- _Data records_
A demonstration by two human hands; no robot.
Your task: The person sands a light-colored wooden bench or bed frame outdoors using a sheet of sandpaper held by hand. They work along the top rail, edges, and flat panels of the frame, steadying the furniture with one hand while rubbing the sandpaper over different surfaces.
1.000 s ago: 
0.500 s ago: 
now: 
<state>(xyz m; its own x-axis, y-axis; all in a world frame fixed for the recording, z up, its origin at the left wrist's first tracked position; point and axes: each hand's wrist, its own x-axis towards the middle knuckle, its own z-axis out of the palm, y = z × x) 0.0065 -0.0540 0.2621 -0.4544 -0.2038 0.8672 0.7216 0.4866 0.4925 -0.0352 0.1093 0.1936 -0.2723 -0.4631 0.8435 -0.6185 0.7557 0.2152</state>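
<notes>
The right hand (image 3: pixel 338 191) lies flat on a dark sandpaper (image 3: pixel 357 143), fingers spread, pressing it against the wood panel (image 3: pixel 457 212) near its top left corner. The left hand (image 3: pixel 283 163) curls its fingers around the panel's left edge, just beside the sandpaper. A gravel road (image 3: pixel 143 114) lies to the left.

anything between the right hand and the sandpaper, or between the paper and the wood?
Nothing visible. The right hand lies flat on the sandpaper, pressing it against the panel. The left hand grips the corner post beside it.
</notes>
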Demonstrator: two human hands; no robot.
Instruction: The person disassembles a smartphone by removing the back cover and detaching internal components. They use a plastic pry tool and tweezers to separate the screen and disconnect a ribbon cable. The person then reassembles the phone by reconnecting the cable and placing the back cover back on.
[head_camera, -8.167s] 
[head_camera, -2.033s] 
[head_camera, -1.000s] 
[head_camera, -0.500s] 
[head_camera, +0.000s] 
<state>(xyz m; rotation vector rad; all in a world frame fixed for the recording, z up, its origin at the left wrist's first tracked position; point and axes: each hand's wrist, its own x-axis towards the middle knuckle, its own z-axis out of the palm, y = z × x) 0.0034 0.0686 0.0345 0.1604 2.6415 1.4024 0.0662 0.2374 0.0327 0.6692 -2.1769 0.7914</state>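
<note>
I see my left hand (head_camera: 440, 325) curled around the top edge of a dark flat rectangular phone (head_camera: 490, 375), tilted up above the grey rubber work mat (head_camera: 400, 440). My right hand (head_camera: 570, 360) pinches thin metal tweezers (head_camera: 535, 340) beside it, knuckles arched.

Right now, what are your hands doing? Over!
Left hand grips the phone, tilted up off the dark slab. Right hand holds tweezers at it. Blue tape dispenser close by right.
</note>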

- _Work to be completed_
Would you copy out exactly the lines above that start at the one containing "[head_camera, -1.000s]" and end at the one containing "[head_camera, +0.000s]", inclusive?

- _Solved problem_
[head_camera, -1.000s] 
[head_camera, -0.500s] 
[head_camera, +0.000s] 

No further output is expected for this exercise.